Monday, January 02, 2012

Southpaws no longer suspect?...

On NPR yesterday they had an interview with Rik Smits, author of a new book about lefties, The Puzzle of Left-Handedness. On the same web page you will find links to other interesting articles on the subject of left-handedness. I had an interesting conversation yesterday with a former craftsman friend who now manages computer systems, but keeps his hands engaged through a variety of hobbies. High manual efficiency is always a two handed thing with left and right each playing a designated part. For instance, as I am routing a small part with my right hand, I am picking up and orienting the next piece with my left. If I tried to do all my work with my right hand alone, I would only work at less than half the speed. We talked about how as craftsmen the integrated use of left and right was far more more important than which had took the lead. Left or right has only really become an issue in more modern times with the manufacturing of tools designed for a particular handedness, and in schools where teaching of writing to lefties by predominantly right-handed narrow minded teachers created difficult situations.

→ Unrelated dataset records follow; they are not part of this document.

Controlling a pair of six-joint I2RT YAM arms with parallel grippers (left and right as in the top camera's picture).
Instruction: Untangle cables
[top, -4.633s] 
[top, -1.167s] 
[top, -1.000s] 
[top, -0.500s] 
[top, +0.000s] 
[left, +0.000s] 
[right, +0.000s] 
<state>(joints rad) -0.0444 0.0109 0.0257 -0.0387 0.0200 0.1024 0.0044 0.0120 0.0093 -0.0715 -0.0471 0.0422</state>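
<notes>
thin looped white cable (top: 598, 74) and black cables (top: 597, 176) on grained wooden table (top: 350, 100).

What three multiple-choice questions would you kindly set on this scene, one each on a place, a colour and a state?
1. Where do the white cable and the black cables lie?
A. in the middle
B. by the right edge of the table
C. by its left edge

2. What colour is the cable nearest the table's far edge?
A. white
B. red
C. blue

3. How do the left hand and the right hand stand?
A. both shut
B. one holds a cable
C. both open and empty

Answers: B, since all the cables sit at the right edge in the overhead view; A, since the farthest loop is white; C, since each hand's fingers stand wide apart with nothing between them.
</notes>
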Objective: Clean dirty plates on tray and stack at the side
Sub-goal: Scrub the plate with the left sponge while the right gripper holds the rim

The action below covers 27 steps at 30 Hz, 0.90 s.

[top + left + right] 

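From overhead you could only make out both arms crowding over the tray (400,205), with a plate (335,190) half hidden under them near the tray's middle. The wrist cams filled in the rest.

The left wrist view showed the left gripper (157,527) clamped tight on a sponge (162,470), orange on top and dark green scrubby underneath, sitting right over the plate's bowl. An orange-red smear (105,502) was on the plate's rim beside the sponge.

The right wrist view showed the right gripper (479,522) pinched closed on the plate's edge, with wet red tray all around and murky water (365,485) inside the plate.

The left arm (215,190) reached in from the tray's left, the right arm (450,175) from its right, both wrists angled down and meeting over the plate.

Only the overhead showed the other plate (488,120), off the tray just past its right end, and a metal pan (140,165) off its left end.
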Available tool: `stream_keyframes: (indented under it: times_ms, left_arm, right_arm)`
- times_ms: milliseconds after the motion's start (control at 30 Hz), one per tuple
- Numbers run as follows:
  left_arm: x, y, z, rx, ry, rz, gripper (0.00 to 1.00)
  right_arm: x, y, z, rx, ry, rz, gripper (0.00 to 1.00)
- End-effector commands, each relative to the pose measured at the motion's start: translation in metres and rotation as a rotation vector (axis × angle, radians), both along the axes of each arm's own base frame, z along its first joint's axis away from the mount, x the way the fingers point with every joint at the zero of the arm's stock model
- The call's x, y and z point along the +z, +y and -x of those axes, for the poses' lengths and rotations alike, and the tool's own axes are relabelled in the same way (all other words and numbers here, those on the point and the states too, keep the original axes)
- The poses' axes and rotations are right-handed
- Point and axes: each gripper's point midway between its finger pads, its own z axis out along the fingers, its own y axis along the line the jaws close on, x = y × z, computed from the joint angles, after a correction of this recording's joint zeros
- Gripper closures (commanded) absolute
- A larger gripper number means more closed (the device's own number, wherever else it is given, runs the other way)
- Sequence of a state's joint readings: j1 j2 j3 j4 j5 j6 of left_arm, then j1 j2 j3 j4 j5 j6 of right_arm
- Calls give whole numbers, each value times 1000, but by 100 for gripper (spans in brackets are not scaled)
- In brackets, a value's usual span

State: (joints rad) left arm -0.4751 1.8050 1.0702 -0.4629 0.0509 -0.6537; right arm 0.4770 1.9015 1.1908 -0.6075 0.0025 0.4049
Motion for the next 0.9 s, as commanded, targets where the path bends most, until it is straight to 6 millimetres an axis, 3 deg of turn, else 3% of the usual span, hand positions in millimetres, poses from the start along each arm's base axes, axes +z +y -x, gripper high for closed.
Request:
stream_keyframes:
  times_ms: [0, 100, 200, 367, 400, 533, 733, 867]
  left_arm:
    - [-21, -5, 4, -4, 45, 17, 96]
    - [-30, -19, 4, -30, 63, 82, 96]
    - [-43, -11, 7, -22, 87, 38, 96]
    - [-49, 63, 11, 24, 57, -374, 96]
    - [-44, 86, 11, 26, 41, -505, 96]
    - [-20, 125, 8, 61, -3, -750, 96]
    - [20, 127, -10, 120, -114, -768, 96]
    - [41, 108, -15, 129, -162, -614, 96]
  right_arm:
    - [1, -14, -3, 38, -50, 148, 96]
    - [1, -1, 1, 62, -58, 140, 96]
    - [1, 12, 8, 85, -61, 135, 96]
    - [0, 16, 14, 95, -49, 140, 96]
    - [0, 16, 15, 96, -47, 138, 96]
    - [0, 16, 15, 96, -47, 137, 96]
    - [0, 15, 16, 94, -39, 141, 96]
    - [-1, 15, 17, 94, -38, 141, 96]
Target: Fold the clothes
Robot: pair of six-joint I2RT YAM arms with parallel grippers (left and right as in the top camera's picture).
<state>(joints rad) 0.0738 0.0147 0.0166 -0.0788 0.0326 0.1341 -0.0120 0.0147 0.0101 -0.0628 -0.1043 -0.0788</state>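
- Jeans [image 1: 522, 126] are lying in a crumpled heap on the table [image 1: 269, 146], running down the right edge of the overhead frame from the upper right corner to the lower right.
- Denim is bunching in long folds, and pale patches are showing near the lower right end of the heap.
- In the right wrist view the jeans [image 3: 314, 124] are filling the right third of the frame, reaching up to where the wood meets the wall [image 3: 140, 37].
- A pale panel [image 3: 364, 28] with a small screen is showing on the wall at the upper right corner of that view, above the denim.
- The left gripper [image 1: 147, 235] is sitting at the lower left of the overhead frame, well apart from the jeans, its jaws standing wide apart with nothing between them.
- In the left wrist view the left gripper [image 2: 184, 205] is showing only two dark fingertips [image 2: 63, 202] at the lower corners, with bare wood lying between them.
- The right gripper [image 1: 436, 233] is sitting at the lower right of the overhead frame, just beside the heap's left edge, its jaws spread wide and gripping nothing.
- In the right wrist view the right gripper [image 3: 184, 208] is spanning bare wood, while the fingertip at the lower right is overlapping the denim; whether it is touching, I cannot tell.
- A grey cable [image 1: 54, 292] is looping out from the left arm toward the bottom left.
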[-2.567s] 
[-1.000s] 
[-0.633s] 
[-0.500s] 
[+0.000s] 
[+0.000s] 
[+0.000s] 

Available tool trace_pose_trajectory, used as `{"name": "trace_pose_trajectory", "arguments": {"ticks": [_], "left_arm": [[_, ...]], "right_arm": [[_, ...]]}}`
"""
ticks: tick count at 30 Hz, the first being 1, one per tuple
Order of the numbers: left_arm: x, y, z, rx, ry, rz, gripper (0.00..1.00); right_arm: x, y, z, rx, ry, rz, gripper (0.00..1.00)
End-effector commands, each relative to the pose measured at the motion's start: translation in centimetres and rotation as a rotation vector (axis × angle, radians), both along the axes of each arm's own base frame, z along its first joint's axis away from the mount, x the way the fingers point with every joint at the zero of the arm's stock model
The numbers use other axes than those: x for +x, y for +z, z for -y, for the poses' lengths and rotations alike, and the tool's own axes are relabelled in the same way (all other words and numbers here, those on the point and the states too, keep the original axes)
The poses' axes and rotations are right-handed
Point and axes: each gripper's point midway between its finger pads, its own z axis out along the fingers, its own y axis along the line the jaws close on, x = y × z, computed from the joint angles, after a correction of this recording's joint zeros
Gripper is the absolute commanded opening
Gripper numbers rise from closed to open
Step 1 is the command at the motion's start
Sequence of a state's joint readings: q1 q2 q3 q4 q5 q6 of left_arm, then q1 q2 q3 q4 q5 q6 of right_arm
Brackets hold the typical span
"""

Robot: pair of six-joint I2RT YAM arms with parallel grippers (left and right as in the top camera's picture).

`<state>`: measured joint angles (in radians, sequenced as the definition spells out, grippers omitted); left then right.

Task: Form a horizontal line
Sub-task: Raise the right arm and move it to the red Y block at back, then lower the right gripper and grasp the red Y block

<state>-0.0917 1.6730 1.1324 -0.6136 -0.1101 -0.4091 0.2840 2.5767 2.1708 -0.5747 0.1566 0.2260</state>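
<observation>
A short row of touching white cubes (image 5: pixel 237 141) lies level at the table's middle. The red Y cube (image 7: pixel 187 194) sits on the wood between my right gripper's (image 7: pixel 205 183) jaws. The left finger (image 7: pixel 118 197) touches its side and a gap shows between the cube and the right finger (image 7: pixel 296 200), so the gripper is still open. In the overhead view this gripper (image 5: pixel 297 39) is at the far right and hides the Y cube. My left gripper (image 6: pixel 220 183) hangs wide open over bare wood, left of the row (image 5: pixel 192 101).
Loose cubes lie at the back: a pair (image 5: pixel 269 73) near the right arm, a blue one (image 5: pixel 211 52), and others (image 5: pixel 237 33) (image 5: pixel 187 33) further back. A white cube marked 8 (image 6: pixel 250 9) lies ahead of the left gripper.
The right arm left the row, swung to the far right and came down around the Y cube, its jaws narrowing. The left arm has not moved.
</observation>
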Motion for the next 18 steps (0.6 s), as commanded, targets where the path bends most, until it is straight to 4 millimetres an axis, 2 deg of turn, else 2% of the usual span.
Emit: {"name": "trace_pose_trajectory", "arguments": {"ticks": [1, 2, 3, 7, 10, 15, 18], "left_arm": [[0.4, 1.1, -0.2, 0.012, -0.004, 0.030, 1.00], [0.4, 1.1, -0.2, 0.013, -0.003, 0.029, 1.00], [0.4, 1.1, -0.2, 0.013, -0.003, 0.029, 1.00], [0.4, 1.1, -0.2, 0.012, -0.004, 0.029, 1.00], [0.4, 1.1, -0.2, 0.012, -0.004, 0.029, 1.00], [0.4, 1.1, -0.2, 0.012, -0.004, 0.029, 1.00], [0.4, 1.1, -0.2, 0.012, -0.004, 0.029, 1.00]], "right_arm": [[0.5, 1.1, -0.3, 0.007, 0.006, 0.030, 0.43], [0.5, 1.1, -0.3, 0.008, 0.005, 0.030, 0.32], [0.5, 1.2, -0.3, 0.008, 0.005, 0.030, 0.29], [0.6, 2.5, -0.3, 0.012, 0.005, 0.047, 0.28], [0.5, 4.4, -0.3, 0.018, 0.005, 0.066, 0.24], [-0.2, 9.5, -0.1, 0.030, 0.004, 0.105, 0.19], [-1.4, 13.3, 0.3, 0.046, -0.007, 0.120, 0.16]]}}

The article suggested that in China where they take a more integrated view of reality, (yin-yang) rather than only seeing it polarized left-right or right-wrong, being left handed is no big deal.

Research on bird brains is particularly illuminating in the areas of left and right. Animals That Favor One Side More Successful. Makes me wonder where we are going with our kids as we teach them to do little more than slide fingers over glass. This video presentation from Iain McGilchrist presents a rationale for a different approach to the education of our children.

The top item on wish lists for 6-12 year old children this holiday season was the iPod 2. We want smart devices that do cool tricks, but don't seem to understand the necessity of doing difficult things. Can it be that we are leading our children out of touch?

Make, fix and create...


  1. My Dad was one those told that being left-handed was evil, and he was forced to be right handed. Interesting though that Da Vinci was left handed... and appearantly, no one told him it was evil. No one even told him it was wrong to write backwards either. But writing backwards just kept the ink from smudging while writing backwards. Funny, I thought we were supposed to be smarter now.

  2. Our technology is smarter but sadly, people are not.

  3. I'm not a tool history person, so must ask: Are the vast majority of ancient and older tools known to be non-specialized, when it comes to handedness? (Including tools of war and music, of course.)

    Understand the QWERTY keyboard the majority of humanity uses favors the lefty; and it looked so fair-handed!

  4. I have some prehistoric stone tools that were found in some gravel that we had hauled as back fill around our house. They are obviously fitted to either left or right hand. So, yes, I believe they used handed tools, but if you made them for your own use, you probably didn't even thing of left or right at the time.

  5. Anonymous11:29 AM

    Good to hear we lefties are gaining some grudging acceptance. I use some tools left-handed and some right-handed, play baseball (or used to, anyway) right handed, and can switch hands when driving nails and one arm gets tired. Made sense to me.